메인 내용으로 이동
이 문서를 언급한 문서들2

Anthropic AI Safety Fellow

Why are you interested in participating in the Fellows program?

Read: coscientist.app

I build cognitive infrastructure for science: epistemic systems that function as a co-scientist for human researchers. This is not AGI. It is capable enough to measurably expand human scientific throughput while preserving human control over claims, evidence, and verification.

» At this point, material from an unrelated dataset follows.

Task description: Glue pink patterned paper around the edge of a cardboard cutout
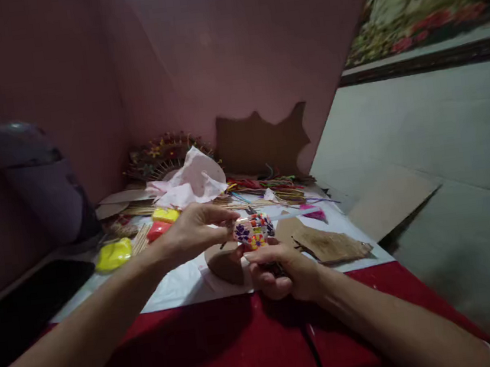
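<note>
In front of me my right hand (287, 270) is closed around the dark handle of a small glue gun (255, 231) with a bright flower pattern. A pale glue stick (296, 213) sticks out to the right behind it, and a black cord (312, 348) hangs below the hand. My left hand (199, 231) is pinched at the gun's left end. A small dark bit shows under its fingers, too small to name. Below the hands lies a round brown cardboard piece (226, 264) on the white sheet (177, 287).
Yellow (114, 255) and red packets (158, 230) lie left, near a dark flat panel (36, 304). Crumpled pink-white paper (195, 180), sticks (267, 186) and a pin-studded fan shape (165, 154) are behind. Torn cardboard (333, 243) lies right; red cloth (194, 350) covers the front.
</note>
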`<state>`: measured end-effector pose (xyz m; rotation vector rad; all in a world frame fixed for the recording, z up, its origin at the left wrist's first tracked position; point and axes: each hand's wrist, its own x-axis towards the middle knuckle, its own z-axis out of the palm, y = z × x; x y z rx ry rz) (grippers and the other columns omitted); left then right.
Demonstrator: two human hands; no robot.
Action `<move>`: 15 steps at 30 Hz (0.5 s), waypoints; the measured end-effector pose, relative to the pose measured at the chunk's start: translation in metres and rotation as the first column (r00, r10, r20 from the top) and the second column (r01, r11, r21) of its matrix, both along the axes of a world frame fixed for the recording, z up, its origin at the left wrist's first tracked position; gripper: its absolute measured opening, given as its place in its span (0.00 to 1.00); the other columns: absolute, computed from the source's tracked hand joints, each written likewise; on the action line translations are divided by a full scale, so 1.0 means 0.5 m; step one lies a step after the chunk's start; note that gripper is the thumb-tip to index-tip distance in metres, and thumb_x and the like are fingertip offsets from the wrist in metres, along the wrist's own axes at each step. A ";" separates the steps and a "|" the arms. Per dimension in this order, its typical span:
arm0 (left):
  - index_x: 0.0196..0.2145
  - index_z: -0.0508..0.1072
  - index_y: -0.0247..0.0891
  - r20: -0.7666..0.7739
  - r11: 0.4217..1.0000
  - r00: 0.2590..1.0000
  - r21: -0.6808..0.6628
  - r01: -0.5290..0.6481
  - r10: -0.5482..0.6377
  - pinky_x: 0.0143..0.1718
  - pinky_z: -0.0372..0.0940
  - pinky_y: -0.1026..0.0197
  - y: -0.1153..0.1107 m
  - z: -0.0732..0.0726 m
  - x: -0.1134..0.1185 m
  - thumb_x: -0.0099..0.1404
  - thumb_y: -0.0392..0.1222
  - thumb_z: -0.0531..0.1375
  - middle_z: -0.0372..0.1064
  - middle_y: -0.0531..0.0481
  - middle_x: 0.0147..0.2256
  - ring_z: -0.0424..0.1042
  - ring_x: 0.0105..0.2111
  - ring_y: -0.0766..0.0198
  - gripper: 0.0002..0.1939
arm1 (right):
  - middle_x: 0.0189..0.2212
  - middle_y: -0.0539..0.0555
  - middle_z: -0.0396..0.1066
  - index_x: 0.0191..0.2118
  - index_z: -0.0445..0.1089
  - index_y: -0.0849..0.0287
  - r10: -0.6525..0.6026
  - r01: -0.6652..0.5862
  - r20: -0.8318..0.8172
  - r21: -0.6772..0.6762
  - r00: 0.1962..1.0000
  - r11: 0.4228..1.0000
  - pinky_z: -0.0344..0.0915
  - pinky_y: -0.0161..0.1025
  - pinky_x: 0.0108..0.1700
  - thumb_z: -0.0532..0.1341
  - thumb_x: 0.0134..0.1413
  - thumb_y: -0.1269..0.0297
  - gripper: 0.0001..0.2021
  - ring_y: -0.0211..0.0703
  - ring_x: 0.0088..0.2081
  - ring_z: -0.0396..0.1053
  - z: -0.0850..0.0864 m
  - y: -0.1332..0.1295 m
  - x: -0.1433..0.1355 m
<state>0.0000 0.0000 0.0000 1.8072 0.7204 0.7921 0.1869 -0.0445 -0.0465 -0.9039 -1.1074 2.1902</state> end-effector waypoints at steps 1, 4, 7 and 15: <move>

The objective is "unrotting researchers' brains," or epistemic sovereignty under AI: keeping knowledge networks reliable when synthetic content is cheap and ubiquitous. I have written about knowledge rot and verification collapse, in which unverified AI output degrades shared truth. This aligns with Anthropic's focus on AI that remains under human direction and in accordance with human values. I want to build epistemic infrastructure for AI that increases truthfulness, auditability, and trust instead of eroding them.

My fit is practical. I operate across research, infrastructure engineering, and system design. I build systems that translate theory into durable tools, evaluation, and operations. I aim to be a Science Medici, accelerating scientific progress by enabling other researchers with high-leverage platforms.

I bring experience in AIOps and federated learning, plus a safety-first approach to deployment. I want to contribute to co-scientist systems with rigorous verification, provenance, uncertainty tracking, and human-in-the-loop oversight at scale.

Please tell us briefly about an area of technical AI safety work you're currently excited about, and why.

Building AI epistemic infrastructure that makes large language models more reliable and more truthful. Implementing systems that monitor, audit, and augment a model's knowledge so that deployed models resist knowledge decay and failure modes such as model collapse.

The risk is known: training or fine-tuning on low-quality, synthetic, or poorly filtered data can degrade model performance and distort learned distributions, weakening factual reliability and value alignment. The response is engineering, not slogans.

My approach combines retrieval and operations. Use retrieval-augmented generation so that outputs are grounded in trusted corpora with provenance, citations, and adversarially robust retrieval. Add continuous AI-Ops monitoring that treats models as production-critical systems: drift detection, calibration checks, red-team regressions, automated eval suites, anomaly detection on outputs, and human-in-the-loop feedback loops tied to measurable quality gates.

This is safety work with concrete artifacts. It creates verifiability, transparency, and long-horizon resilience. It prevents small errors from compounding into systemic misinformation by detecting degradation early and enforcing corrective interventions.

Relevant AI safety background

My background spans AI research and production engineering, with a consistent focus on robustness, trustworthiness, and alignment with human constraints.

At Lunit, a medical AI company, I led engineering work on an AI-Ops platform (INCL) to support the reliable deployment of models in high-stakes clinical settings. That work imposed rigor on monitoring, rollback, evaluation, and cost controls, making safety and operational discipline non-negotiable.

At Grammarly, I worked on the Experimentation Platform and saw how large language models are managed and evaluated for quality in a product environment.

On the research side, I collaborated with Prof. Jose-Luis Ambite at USC ISI on vertical federated learning for privacy-preserving data integration. The goal was to enable cross-institution learning without centralizing sensitive data, aligning model development with privacy requirements by design.

I also maintain a personal knowledge base, Extracranial, where I publish analyses on knowledge rot, epistemic scaffolding, and self-amplifying failure modes in AI-mediated knowledge systems. That includes an "encyclopedia meltdown" scenario in which AI-generated content recursively degrades a knowledge base, reinforcing my focus on safeguards, verification, and provenance.